▶ _EXERCISE INSTRUCTIONS_: The answer must consist of the entire listing, repeated exactly.

▶ _GIVEN DATA_:
[Start of section]

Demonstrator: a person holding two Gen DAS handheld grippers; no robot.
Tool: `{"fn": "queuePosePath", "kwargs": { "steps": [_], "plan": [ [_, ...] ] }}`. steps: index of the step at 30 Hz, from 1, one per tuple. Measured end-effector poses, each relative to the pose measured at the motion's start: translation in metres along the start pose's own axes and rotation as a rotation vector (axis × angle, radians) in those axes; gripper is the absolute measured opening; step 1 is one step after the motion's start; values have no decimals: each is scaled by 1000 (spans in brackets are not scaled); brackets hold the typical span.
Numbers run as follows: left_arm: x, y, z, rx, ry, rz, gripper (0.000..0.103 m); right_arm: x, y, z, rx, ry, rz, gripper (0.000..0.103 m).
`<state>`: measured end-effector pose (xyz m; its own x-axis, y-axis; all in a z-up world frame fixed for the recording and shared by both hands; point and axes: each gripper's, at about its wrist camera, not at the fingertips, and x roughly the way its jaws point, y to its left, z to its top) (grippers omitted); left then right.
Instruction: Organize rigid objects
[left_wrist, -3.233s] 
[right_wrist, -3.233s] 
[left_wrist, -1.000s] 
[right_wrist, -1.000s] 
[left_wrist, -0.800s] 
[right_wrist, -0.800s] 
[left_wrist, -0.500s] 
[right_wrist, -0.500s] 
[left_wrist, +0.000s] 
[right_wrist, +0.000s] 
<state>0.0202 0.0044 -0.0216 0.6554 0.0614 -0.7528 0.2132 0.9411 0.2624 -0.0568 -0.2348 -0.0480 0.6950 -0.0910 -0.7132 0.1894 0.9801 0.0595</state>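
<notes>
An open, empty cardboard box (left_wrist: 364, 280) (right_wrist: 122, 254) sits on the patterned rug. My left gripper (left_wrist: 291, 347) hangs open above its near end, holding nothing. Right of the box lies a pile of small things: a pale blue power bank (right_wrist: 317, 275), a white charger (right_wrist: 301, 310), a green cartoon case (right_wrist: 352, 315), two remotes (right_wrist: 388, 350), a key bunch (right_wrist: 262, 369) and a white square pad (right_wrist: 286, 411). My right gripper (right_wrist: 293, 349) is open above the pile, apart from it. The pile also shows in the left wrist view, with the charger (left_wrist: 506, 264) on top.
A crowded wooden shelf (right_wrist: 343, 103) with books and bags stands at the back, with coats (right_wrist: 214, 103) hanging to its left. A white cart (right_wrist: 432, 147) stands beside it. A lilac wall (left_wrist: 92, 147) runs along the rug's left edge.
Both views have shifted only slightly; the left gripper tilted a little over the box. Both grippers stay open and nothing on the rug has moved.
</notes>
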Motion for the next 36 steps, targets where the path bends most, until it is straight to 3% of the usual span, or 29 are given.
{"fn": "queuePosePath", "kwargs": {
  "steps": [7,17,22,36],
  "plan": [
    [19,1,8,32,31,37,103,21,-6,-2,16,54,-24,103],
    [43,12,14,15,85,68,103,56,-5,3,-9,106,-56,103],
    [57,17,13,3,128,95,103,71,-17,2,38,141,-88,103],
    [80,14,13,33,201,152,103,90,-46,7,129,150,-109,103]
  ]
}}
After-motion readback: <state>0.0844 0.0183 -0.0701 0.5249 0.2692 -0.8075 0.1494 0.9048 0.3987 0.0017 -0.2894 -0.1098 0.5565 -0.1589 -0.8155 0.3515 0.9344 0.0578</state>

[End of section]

▶ _ANSWER BOX_:
Demonstrator: a person holding two Gen DAS handheld grippers; no robot.
Tool: `{"fn": "queuePosePath", "kwargs": { "steps": [_], "plan": [ [_, ...] ] }}`. steps: index of the step at 30 Hz, from 1, one per tuple. Measured end-effector poses, each relative to the pose measured at the motion's start: translation in metres along the start pose's own axes and rotation as a rotation vector (axis × angle, radians) in those axes; gripper is the absolute measured opening; step 1 is one step after the motion's start; values have no decimals: each is scaled by 1000 (spans in brackets are not scaled); brackets hold the typical span.
Numbers run as follows: left_arm: x, y, z, rx, ry, rz, gripper (0.000..0.103 m); right_arm: x, y, z, rx, ry, rz, gripper (0.000..0.103 m).
`<state>`: measured end-effector pose (xyz m; its own x-axis, y-axis; all in a z-up world frame fixed for the recording and shared by both hands; point and axes: each gripper's, at about its wrist camera, not at the fingertips, and x roughly the way its jaws point, y to its left, z to its top) (grippers omitted); left then right.
Instruction: Organize rigid objects
[left_wrist, -3.233s] 
[right_wrist, -3.233s] 
[left_wrist, -1.000s] 
[right_wrist, -1.000s] 
[left_wrist, -0.800s] 
[right_wrist, -0.800s] 
[left_wrist, -0.500s] 
[right_wrist, -0.500s] 
[left_wrist, +0.000s] 
[right_wrist, +0.000s] 
<state>0.0202 0.0044 -0.0216 0.6554 0.0614 -0.7528 0.2132 0.9411 0.2624 -0.0568 -0.2348 -0.0480 0.6950 -0.0910 -0.7132 0.1894 0.9801 0.0595</state>
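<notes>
An open, empty cardboard box (left_wrist: 364, 280) (right_wrist: 122, 254) sits on the patterned rug. My left gripper (left_wrist: 291, 347) hangs open above its near end, holding nothing. Right of the box lies a pile of small things: a pale blue power bank (right_wrist: 317, 275), a white charger (right_wrist: 301, 310), a green cartoon case (right_wrist: 352, 315), two remotes (right_wrist: 388, 350), a key bunch (right_wrist: 262, 369) and a white square pad (right_wrist: 286, 411). My right gripper (right_wrist: 293, 349) is open above the pile, apart from it. The pile also shows in the left wrist view, with the charger (left_wrist: 506, 264) on top.
A crowded wooden shelf (right_wrist: 343, 103) with books and bags stands at the back, with coats (right_wrist: 214, 103) hanging to its left. A white cart (right_wrist: 432, 147) stands beside it. A lilac wall (left_wrist: 92, 147) runs along the rug's left edge.
Both views have shifted only slightly; the left gripper tilted a little over the box. Both grippers stay open and nothing on the rug has moved.
</notes>
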Motion for the next 36 steps, targets where the path bends most, until it is straight to 3% of the usual span, or 29 are given.
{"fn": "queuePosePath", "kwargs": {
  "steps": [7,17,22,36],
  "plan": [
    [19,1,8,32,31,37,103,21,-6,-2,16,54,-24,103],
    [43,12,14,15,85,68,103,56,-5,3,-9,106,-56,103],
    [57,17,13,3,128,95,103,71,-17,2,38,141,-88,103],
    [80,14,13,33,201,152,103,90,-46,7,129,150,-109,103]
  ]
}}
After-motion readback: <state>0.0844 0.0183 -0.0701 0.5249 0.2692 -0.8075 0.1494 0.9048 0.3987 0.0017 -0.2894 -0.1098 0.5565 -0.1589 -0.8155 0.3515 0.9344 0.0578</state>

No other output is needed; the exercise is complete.